Outro exemplo: em um fim de semana, ouvi as entrevistas de oito escritores, no acervo do famoso Roda Viva, da TV Cultura, de São Paulo, disponibilizado no YouTube. São entrevistas situadas entre fins dos anos 80 e data bem recente. Entrei no universo, ou microcosmo instantâneo de figuras como Fernando Sabino (1923-2004), Millôr Fernandes (1923-2012), Rachel de Queiroz (1910-2003), Adélia Prado (1935), concluindo-se com Haroldo de Campos (1929-2003), Lygia Fagundes Teles (1923), João Ubaldo Ribeiro (1941-2014) e Ariano Suassuna (1927-2014).
Oh, glória! Foi uma espécie de congresso de escritores, organizado por mim, de forma caótica e aleatória. Cada um, com sua contribuição, situa a literatura brasileira situando-se a si mesmos nos campos do pensamento político, do cotidiano criador, das relações, dos causos engraçados, de vivências curiosas na raiz de suas experiências como escritores.
Todas essas disposições de falar sobre literatura me reportaram nostalgicamente à minha época de estudante, anterior a esses últimos trinta anos, quando os meios de comunicação de massa eram mais distantes do mundo acadêmico, quando as tecnologias digitais ainda não existiam na forma como existem hoje.
Hoje, de que reclamam os estudantes, com esse mundo de coisas se oferecendo gratuitamente, e que exige apenas um esforço e um planejamento? Sim, planejamento, porque a internet tem vida própria e vai ela mesma orientando o navegante segundo um algoritmo inescrupuloso e conivente com a dispersão!

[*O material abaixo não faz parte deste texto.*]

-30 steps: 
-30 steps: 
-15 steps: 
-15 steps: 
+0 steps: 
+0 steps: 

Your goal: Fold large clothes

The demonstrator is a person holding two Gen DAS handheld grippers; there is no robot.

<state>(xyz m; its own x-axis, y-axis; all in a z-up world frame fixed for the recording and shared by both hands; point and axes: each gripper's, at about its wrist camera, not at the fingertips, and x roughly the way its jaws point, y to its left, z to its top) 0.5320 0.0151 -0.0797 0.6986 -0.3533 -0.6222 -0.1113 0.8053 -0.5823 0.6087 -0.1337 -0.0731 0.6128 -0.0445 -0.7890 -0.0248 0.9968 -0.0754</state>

Apesar de muitos dos entrevistados terem vivido até recentemente, é interessantíssimo e inevitável comparar a época do registro das entrevistas com a atual. Na entrevista de Sabino, por exemplo, se deplora a ameaça de extinção do ministério da Cultura pelo então presidente Collor. Em outra, a jornalista e articulista Cora Ronai, que já era especialista em softwares, talvez não imaginasse o intenso desenvolvimento que a internet doméstica sofreria com a abundância dos aplicativos modernos disponíveis nos smartphones e que possibilitaria a total disponibilidade deste imenso repertório para todos os lugares do espaço. Haroldo de Campos, indagado sobre o futuro do livro em papel, foi otimista: este não desapareceria, mas viria acoplado a um dispositivo suplementar, a exemplo de um livro do roqueiro Arnaldo Antunes. Outros aspectos foram o exibicionismo de um vaidoso Millôr Fernandes, de um engraçado Sabino (a mais divertida das entrevistas), de uma despojada franqueza de Rachel de Queiróz, a de verbo mais fácil, afirmando, não a título de confissão, ter participado de conspiração contra o governo de Jango e que foi favorável ao golpe de 64, que ela chamava de revolução. O entrevistador Caio Fernando Abreu deixou claro nas suas perguntas o seu desagrado e constrangimento, e quase se criou um clima mais tenso entre os dois. Ao contrário, a entrevista com Lygia foi de completa amabilidade, com sequer um aspecto de sua obra revolucionária perscrutado. Outra coisa quase tensa foi a segurança com que Adélia argumentou o seu aparente e suposto antifeminismo ao colocar a mulher como segundo, depois do homem...
Esses e outros aspectos mais diretamente ligados ao meu interesse pelos depoimentos-testemunho valeram imensamente o esforço de me prostrar por mais de 12 horas diante da tela ou do áudio dos dispositivos, que usei em qualquer lugar e fazendo qualquer outra coisa.